We stopped to watch a short movie on the breeding of giant pandas and walked through the panda museum before leaving the panda base. We really had a lot of fun watching these amazing bears who are so close to extinction (due to climate change and environment due to human behavior).
After pandas, we went to a local restaurant for lunch. Our tour guide sat with us and ordered all kinds of food. We had noodles called din din, a local specialty. A hot-pot of sliced beef and veggies in hot oil, and kung pao chicken which is from this area of Sichuan. We also had a sautéed local veggie which was kind of a mix between spinach and broccoli and a dish of wild mushrooms in an amazing soy based sauce. They also served a type of creamed corn soup…we ate our huge lunch, while sipping on local beer and chatting with our guide. It was nice to eat at a local restaurant instead of one of those tourist lunch places the rest of the tour guides have been bringing us to.
After lunch, we were off to the area called wide and narrow lane alley which is one of the older areas in the city. It is a couple blocks full of old buildings consisting of traditional restaurants and tea houses. There are also many vendors selling both street food and souvenirs. We enjoyed walking through the pedestrian only streets and people watching. It would have been nice to have more time to sit down and enjoy a cup of tea.
We had 2 other areas to see in the city before we had to get to the airport so…headed to Ku Fu’s cottage.

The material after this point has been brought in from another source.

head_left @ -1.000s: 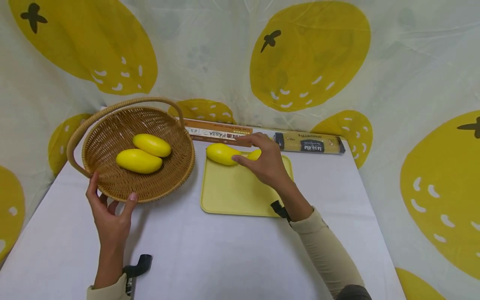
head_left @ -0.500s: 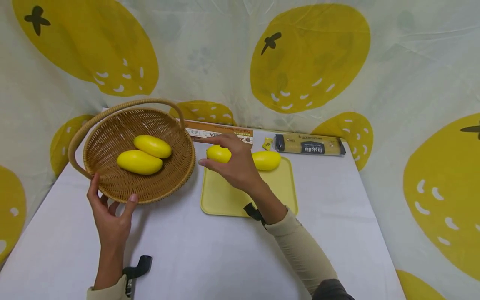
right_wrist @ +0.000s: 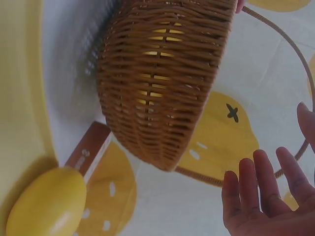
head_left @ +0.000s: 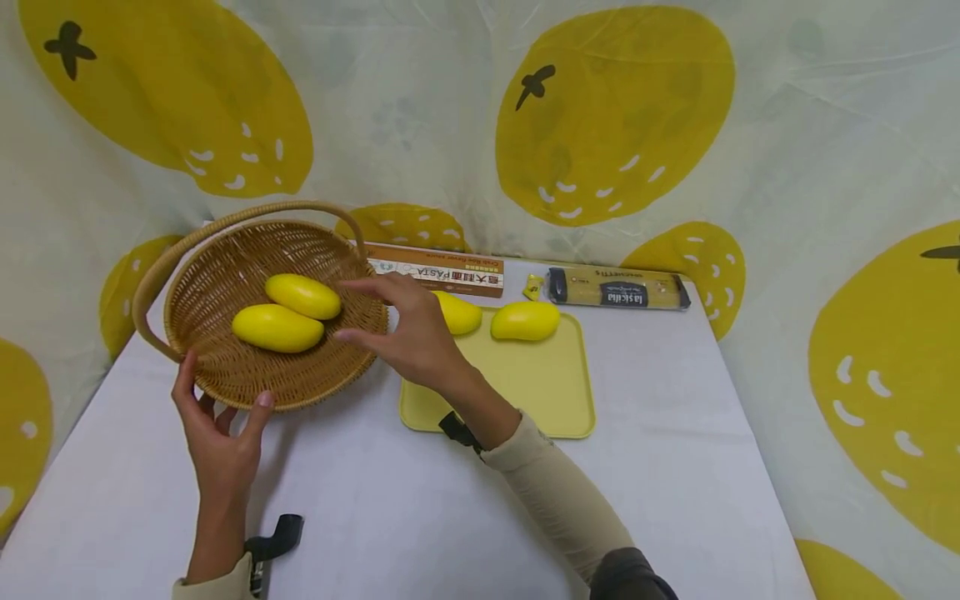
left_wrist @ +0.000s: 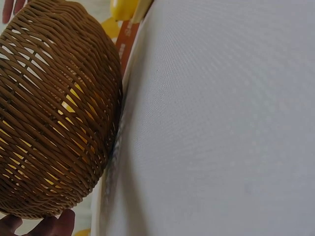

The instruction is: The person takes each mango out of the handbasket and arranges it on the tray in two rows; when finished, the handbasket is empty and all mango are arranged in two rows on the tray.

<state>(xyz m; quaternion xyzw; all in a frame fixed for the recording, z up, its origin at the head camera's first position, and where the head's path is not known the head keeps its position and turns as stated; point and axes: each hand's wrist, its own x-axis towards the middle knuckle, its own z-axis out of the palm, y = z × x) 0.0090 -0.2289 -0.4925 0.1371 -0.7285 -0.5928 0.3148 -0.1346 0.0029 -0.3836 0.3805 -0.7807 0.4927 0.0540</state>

Giff and I hadn’t heard of him before, but he is a very well-known poet in China. They have found many articles of his writing dating back to the Qing dynasty. The “cottage” is now a museum of sorts…it has several Chinese style buildings amongst green forest and a lake. Inside the buildings are the ancient books with his poems and other pieces dating back to that century. It was actually very relaxing to walk through the serene area…they also had a cottage set up to show what his simple home must have looked like…in the back there was an area where archeologists are discovering additional pieces from that time period. Giff and I decided we really need to get one of his books to appreciate his work since there is an entire museum and several statues in his honor.

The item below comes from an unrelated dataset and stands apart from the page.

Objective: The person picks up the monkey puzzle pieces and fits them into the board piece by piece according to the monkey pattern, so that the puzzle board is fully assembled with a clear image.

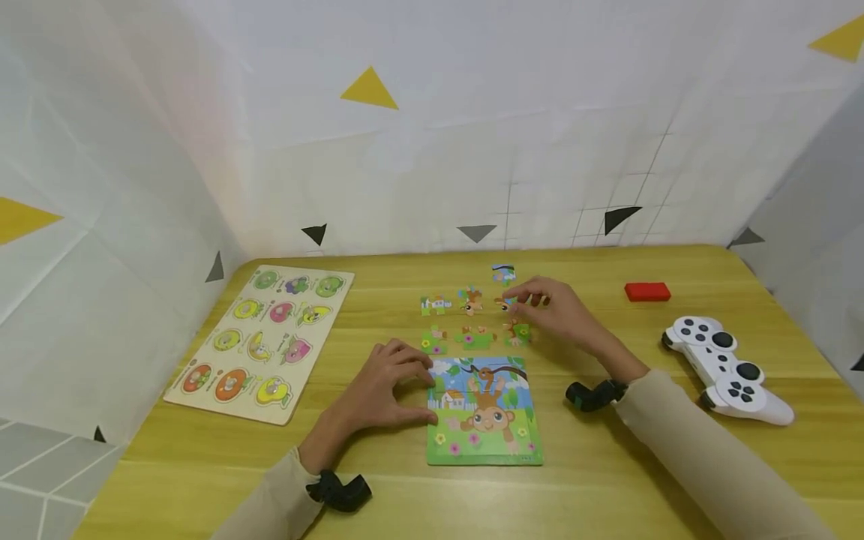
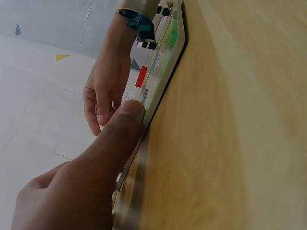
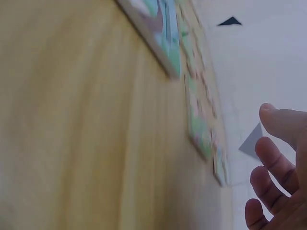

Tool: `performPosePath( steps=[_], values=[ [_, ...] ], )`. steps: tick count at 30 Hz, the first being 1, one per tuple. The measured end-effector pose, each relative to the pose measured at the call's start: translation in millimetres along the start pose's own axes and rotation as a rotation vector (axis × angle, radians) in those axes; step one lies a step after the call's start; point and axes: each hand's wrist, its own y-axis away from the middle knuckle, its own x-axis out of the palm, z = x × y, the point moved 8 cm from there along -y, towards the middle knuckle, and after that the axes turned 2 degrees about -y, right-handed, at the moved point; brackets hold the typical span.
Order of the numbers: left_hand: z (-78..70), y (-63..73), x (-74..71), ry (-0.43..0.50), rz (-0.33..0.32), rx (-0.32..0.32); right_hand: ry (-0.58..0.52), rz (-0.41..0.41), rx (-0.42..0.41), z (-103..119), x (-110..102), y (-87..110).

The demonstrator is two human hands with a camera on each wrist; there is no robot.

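Puzzle pieces (image 1: 476,339) lie in rows on the table (image 1: 594,480), just beyond the monkey board (image 1: 487,412), presumably spread so each picture shows. Left hand (image 1: 385,386): fingers relaxed, thumb touching the board's left edge, likely steadying it. Right hand (image 1: 553,307): grip loosely bent, seemingly holding nothing, fingertips at the middle row's rightmost piece (image 1: 501,305); contact cannot be confirmed. Other pieces lie leftward, nearer and beyond.
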Motion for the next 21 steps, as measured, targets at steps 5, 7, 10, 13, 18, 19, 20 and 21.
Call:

After our stroll through the cottage area, we had one more quick stop before it was time to end our quick tour in Chengdu. The area was another few blocks in the city which sort of mimicked the wide and narrow lane alley…there were several restaurants and vendors selling all sorts of things. The difference however, was this area was new…built to look old. We only had a half hour, so quickly walked down the main street taking a quick look.
After our tour of the area, we got in the car and to the airport. We had plenty of time and the flight was pretty easy…only about and hour and 20 minutes. We arrived in Guilin and our tour guide was waiting to pick us up. It was late, close to 10PM, so they took us straight to our hotel where we checked in and went to bed pretty quickly knowing our tour would start first thing in the morning.